Spazio anche al tema del matrimonio annunciato tra Vittorio Sgarbi e Sabrina Colle. Evelina ha riferito che la cerimonia prevista a Venezia potrebbe non celebrarsi, poiché un sacerdote avrebbe espresso perplessità legate alle condizioni di salute del critico. L’ipotesi alternativa sarebbe Arpino, in provincia di Frosinone, città di cui Sgarbi è sindaco.

Il 22 dicembre è arrivato un passaggio giudiziario rilevante. L’avvocato di Evelina, Lorenzo Iacobbi, ha comunicato la decisione del giudice di nominare un consulente tecnico d’ufficio incaricato di valutare il grado di autonomia decisionale di Vittorio Sgarbi.

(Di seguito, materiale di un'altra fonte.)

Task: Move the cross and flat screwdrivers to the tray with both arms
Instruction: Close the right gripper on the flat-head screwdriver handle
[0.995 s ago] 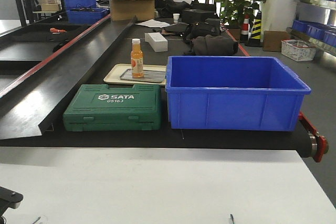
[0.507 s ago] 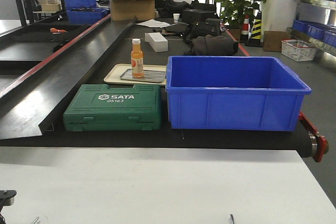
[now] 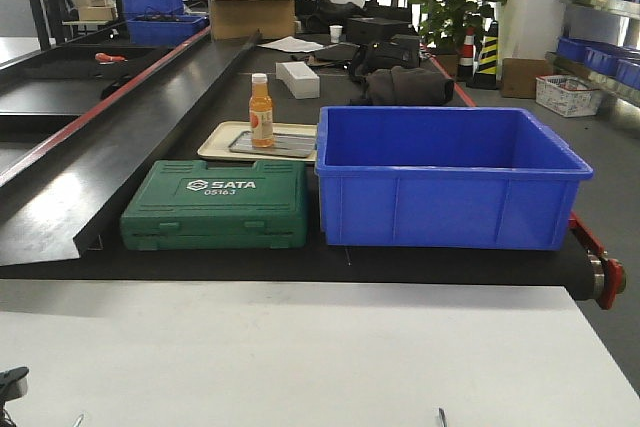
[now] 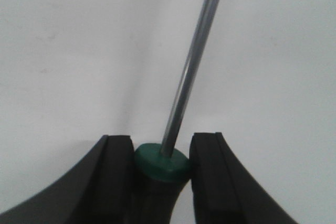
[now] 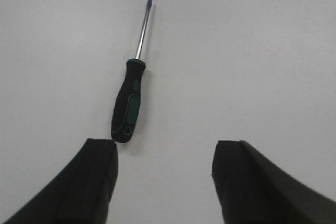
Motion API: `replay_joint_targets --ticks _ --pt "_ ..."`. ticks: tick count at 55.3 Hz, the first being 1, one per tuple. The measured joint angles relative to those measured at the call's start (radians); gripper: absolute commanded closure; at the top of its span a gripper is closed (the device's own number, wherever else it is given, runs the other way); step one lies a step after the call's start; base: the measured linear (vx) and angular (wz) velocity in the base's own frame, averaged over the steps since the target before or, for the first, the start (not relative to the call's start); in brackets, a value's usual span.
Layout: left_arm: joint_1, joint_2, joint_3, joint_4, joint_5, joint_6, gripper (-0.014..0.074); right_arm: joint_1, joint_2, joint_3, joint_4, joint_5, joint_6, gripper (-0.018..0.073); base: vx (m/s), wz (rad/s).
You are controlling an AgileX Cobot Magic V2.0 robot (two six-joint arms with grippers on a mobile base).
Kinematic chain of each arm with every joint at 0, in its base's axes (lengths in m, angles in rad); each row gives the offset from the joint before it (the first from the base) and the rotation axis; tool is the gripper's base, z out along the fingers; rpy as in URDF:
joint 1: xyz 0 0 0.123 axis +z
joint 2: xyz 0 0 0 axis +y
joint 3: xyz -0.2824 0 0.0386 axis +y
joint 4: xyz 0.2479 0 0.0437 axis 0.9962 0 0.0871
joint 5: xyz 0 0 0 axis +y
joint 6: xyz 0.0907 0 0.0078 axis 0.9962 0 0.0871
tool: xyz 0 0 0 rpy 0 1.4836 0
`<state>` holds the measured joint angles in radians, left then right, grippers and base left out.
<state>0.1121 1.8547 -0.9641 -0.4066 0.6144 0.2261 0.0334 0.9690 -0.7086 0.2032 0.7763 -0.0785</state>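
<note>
Desk [image 3: 300,347], white-topped, carries the work toward its front edge; the grey tray [image 3: 288,145] waits beyond its far edge. The left hand [image 4: 161,148] grips one screwdriver [image 4: 193,64] by its handle, apparently ready to lift; the right hand [image 5: 164,150] gapes wide just behind the other screwdriver [image 5: 127,109], poised to straddle it.

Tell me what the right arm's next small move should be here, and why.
Probably nudge the right gripper forward and a little left, then lower it over the handle. Its jaws stand open, and the loose screwdriver lies flat on the white table ahead, with its handle nearer the left finger than the centre. The left gripper is shut on the held screwdriver.
</note>
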Motion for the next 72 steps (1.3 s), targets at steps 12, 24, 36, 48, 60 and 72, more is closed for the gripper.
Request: replay_joint_targets --ticks 12,24,36,48,60,72 --pt "0.0 -0.109 0.0 -0.001 -0.018 -0.002 0.0596 0.0 0.067 -0.006 0.053 0.014 -0.031 0.0081 0.0 0.0" --pt "0.0 -0.155 0.0 0.001 -0.029 -0.004 0.0596 0.0 0.085 -0.006 0.072 -0.018 -0.037 0.0079 0.0 0.0" --pt "0.0 -0.237 0.0 0.001 -0.075 -0.004 0.0596 0.0 0.204 -0.017 0.114 -0.024 -0.094 0.0079 0.0 0.0" --pt "0.0 -0.355 0.0 -0.018 -0.088 -0.004 0.0596 0.092 0.402 -0.116 0.103 -0.044 -0.083 0.0079 0.0 0.0" --pt "-0.025 -0.479 0.001 -0.051 -0.125 -0.004 0.0596 0.202 0.598 -0.242 -0.086 -0.072 0.2 0.0079 0.0 0.0" --pt "-0.063 -0.544 0.001 -0.069 -0.134 -0.004 0.0596 0.276 0.749 -0.339 -0.153 -0.086 0.3 0.0079 0.0 0.0"
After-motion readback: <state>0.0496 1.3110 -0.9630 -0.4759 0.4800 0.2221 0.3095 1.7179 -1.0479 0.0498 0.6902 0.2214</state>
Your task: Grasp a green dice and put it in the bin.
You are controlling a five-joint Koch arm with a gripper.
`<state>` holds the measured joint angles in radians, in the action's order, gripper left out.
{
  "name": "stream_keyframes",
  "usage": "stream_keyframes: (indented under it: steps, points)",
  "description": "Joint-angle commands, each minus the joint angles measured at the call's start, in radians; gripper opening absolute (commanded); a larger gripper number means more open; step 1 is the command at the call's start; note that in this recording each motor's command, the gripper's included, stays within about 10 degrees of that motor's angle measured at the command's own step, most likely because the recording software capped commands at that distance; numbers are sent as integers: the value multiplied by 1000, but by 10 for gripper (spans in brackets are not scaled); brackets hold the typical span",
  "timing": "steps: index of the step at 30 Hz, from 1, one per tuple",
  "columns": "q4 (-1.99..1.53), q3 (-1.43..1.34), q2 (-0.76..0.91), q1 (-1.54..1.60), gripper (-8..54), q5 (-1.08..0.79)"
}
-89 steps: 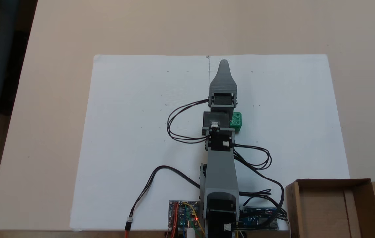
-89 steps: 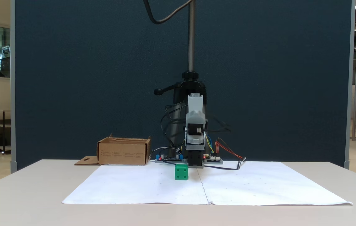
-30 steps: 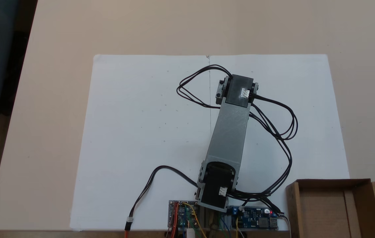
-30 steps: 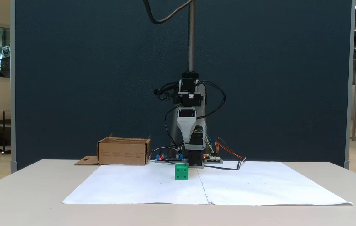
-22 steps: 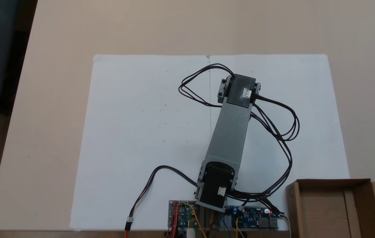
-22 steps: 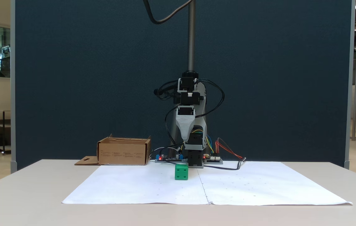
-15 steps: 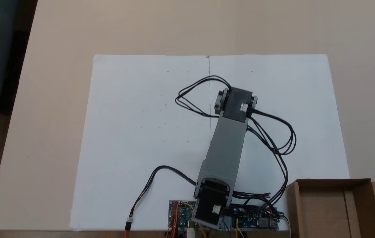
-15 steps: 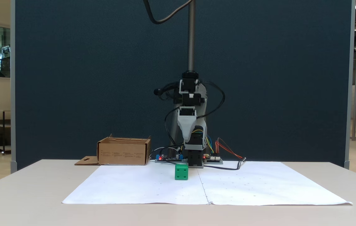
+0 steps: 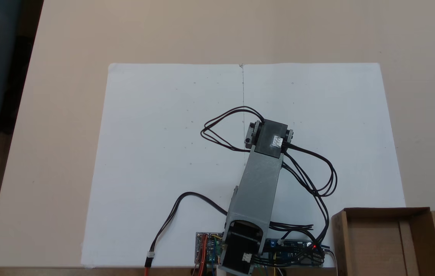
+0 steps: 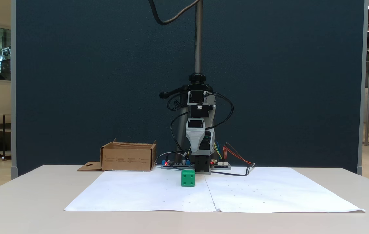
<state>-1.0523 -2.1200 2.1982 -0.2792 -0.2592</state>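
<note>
The green dice (image 10: 188,178) sits on the white paper, just left of the centre seam in a fixed view. My gripper (image 10: 195,151) points straight down, hanging above the dice and a little to its right, well clear of it. Only the grey front jaw faces the camera, with the other jaw behind it. From above, the arm's black wrist block (image 9: 269,135) and grey link cover the gripper and the dice. The bin (image 9: 386,239), a shallow brown cardboard box, stands at the bottom right from above and at the left (image 10: 128,157) from the front.
White paper (image 9: 156,153) covers the middle of the beige table. Circuit boards (image 9: 207,251) and loose black cables (image 9: 317,180) lie around the arm's base. A metal stand pole (image 10: 198,39) and a dark partition rise behind.
The arm has folded back toward its base, and the downward-pointing gripper has come lower over the dice. Dice and bin have not moved.
</note>
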Motion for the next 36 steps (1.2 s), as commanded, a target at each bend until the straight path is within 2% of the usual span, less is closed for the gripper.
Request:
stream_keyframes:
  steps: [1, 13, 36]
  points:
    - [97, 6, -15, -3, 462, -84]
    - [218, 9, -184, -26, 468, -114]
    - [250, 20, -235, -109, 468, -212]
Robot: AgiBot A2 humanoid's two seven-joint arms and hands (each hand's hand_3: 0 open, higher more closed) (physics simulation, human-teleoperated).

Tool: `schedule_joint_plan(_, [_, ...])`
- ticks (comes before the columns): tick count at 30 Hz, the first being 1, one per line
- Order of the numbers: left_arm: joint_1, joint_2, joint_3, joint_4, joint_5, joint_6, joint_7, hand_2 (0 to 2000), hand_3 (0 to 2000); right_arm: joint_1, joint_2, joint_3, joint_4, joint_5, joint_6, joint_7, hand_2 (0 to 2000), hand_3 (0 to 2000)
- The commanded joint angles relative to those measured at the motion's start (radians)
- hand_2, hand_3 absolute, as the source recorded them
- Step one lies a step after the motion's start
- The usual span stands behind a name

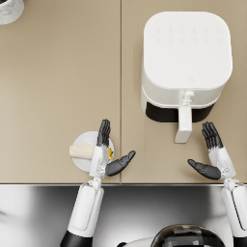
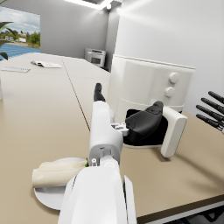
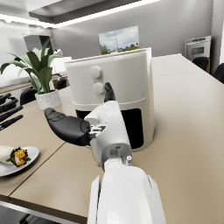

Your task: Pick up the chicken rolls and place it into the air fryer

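A white, rounded-square air fryer stands on the beige surface, its drawer pulled a little way out so a dark gap shows, with a white handle sticking out toward the robot. Two round white knobs sit on the fryer's front face above the drawer. Well to the left of the fryer, near the surface's front edge, lies a small round white plate, and on it a pale, cylindrical chicken roll with a green and orange filling showing at one end. The left hand, dark-fingered on a white arm, hovers over the right part of that plate, fingers straight and pointing away from the robot, thumb spread out toward the fryer; it holds nothing and is not seen touching the roll. The right hand hangs just right of the fryer's handle, below the fryer's front corner, likewise flat and spread, thumb pointing left, empty. A white pot with a green leafy plant stands beyond the fryer; its rim shows at the far left corner. A brushed metal strip runs along the near edge of the surface.
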Motion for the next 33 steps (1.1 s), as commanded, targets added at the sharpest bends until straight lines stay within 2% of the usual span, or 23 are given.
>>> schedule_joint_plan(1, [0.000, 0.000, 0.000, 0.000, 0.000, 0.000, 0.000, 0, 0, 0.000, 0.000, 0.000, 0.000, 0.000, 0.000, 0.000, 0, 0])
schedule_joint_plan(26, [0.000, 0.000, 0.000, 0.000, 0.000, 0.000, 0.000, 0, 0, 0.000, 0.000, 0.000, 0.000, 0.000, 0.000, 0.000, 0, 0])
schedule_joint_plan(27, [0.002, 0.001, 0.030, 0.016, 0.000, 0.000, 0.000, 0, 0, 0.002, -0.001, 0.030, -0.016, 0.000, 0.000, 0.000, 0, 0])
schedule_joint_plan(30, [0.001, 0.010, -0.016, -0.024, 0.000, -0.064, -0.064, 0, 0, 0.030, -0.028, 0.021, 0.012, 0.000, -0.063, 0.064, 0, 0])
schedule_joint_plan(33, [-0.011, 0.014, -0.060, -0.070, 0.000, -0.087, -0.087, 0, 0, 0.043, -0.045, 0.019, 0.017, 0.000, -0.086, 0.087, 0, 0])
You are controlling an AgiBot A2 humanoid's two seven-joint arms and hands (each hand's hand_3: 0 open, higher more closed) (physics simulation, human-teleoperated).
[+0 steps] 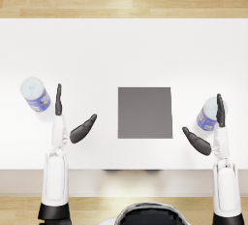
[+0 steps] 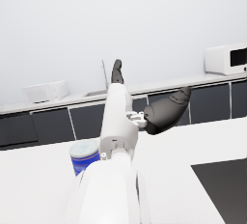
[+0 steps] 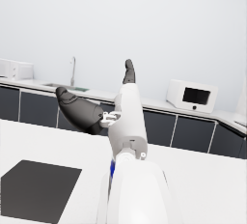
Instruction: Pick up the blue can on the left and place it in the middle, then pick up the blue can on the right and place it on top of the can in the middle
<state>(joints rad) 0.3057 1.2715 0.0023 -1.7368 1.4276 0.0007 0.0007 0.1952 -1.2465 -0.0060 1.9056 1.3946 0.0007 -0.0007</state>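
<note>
A blue can with a pale lid stands on the white table at the left; the left wrist view shows this left can partly behind the forearm. My left hand is open just right of it, apart from it, thumb spread wide. A second blue can stands at the right, partly covered by my open right hand, whose fingers lie over the can's right side. Only a blue sliver of the right can shows in the right wrist view. A dark grey square mat marks the table's middle.
The white table stretches wide behind the mat, with wooden floor beyond its far edge. In the wrist views a dark kitchen counter with a microwave and a sink tap lines the back wall.
</note>
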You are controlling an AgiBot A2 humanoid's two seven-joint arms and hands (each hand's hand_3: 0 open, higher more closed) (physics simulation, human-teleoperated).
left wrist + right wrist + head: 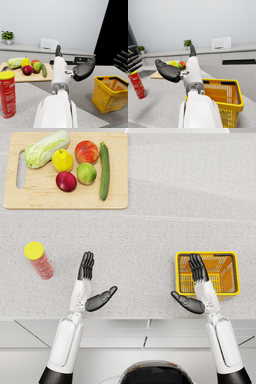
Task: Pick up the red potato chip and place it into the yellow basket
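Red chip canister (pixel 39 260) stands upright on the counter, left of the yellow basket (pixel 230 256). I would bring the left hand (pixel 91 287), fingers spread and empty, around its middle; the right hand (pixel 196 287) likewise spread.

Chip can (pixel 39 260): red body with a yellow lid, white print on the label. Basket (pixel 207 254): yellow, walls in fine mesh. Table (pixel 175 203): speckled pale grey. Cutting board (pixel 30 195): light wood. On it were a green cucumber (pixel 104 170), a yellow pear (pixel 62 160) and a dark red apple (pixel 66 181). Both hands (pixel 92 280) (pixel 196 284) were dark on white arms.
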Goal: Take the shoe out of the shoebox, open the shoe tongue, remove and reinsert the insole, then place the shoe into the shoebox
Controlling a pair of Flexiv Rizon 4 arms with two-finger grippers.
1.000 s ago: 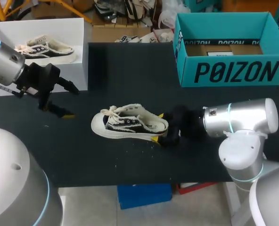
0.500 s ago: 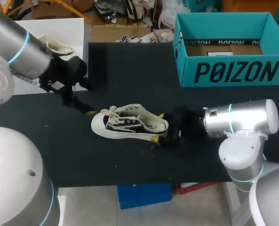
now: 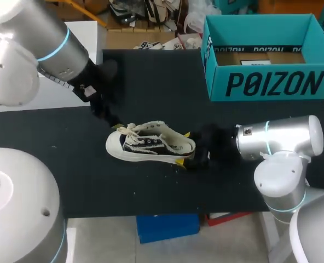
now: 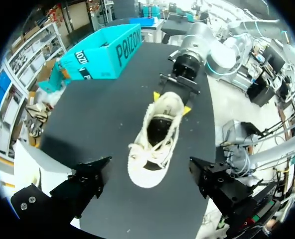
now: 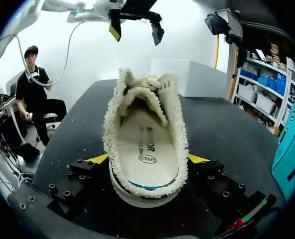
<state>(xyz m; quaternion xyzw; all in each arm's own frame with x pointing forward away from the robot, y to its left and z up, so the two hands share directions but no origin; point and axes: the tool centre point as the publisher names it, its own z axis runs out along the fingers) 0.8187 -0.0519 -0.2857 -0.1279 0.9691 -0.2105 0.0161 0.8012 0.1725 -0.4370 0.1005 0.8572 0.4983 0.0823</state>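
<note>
A cream low shoe [image 3: 151, 143] with a dark side panel and laces lies on its sole mid-table, toe to the left. My right gripper [image 3: 183, 148] is shut on its heel, one yellow tip at each side. In the right wrist view the fleecy collar and insole of the shoe [image 5: 145, 144] fill the space between the right gripper's [image 5: 147, 159] fingers. My left gripper [image 3: 111, 121] hangs open just over the toe, and the shoe [image 4: 157, 139] lies under it, untouched. The teal shoebox [image 3: 266, 82] stands open at the back right.
A white box [image 3: 91, 66] stands at the table's left edge, partly behind my left arm. Bare black tabletop [image 3: 151, 76] lies between the shoe and the shoebox [image 4: 102, 55], and more along the front edge.
My left arm has swung in from the table's left side to the shoe's toe. The shoe and my right arm have stayed put.
</note>
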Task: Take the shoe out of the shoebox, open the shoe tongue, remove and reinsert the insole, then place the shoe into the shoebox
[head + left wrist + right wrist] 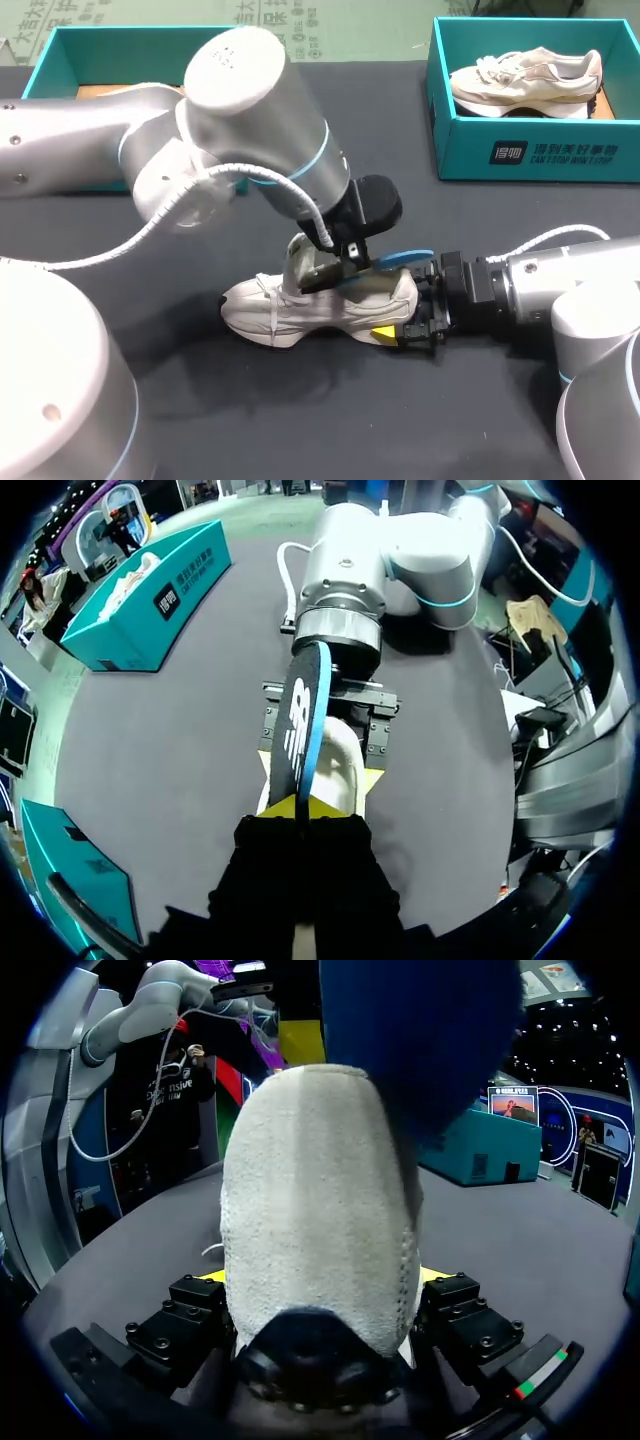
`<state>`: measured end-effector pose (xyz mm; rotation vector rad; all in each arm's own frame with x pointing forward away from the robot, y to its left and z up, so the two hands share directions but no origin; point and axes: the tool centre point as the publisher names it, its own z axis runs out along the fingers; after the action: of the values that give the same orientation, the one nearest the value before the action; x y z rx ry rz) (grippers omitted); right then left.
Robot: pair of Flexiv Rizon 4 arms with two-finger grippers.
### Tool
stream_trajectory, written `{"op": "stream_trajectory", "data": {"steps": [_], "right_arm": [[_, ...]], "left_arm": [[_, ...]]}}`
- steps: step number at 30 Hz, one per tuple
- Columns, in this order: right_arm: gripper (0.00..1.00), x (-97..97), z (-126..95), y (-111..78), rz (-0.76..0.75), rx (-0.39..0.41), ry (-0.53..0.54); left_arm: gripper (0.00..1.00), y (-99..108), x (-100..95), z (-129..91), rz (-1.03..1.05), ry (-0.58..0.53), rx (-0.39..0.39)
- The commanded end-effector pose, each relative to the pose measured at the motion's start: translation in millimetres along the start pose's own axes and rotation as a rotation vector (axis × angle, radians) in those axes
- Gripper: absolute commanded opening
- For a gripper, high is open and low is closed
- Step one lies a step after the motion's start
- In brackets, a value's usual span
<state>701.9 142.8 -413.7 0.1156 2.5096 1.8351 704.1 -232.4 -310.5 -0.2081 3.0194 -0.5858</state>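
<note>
A white shoe (300,305) lies on its side on the dark table, toe toward my left arm. My right gripper (405,325) is at the heel, and in the right wrist view its fingers press both sides of the heel (315,1210), so the right gripper (325,1275) is shut on the shoe. My left gripper (343,263) hangs over the shoe's opening, shut on the blue insole (405,258). The insole (305,710) stands on edge and runs out from the left gripper (303,805) over the shoe (342,765). Blue insole (420,1040) also shows above the heel.
A teal shoebox (530,155) at the back right holds a second pale shoe (525,80). Another teal box (60,50) stands at the back left, partly behind my left arm. Bare dark table (300,420) lies in front of the shoe.
</note>
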Motion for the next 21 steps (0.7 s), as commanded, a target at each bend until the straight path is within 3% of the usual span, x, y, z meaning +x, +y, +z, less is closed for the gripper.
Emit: {"op": "stream_trajectory", "data": {"steps": [1, 9, 10, 13, 14, 21], "right_arm": [[0.00, 1.2, 1, -1.4, 0.001, 0.005, 0.000], [0.00, 1.2, 1, -1.4, 0.001, 0.005, 0.000], [0.00, 1.2, 1, -1.4, 0.001, 0.005, 0.000], [0.00, 1.2, 1, -1.4, 0.001, 0.005, 0.000], [0.00, 1.2, 1, -1.4, 0.001, 0.005, 0.000], [0.00, 1.2, 1, -1.4, 0.001, 0.005, 0.000]], "left_arm": [[0.00, -13, -0.4, 10, -0.036, -0.045, -0.032], [0.00, -12, -8.6, 6, -0.073, -0.042, -0.022], [0.03, -11, -8.0, 4, -0.072, -0.043, -0.019], [0.35, -9, -7.0, 2, -0.069, -0.042, -0.012], [0.40, -7, -6.5, 1, -0.068, -0.041, -0.009], [0.47, 1, 4.3, -7, -0.056, -0.070, 0.021]]}}
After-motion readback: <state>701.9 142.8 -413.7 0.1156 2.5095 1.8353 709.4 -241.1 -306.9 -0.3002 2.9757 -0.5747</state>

Il legale ha accolto il provvedimento con soddisfazione, sottolineando che la valutazione sarà affidata esclusivamente a un medico, mettendo fine a giudizi sommari e non supportati da competenze specialistiche. L’obiettivo dichiarato resta la tutela degli interessi del professore.

Secondo la difesa, la perizia rappresenta un passaggio fondamentale per garantire trasparenza e chiarezza sulla reale condizione del critico d’arte, rispondendo alle preoccupazioni espresse da Evelina e ridimensionando le polemiche mediatiche che hanno accompagnato la vicenda.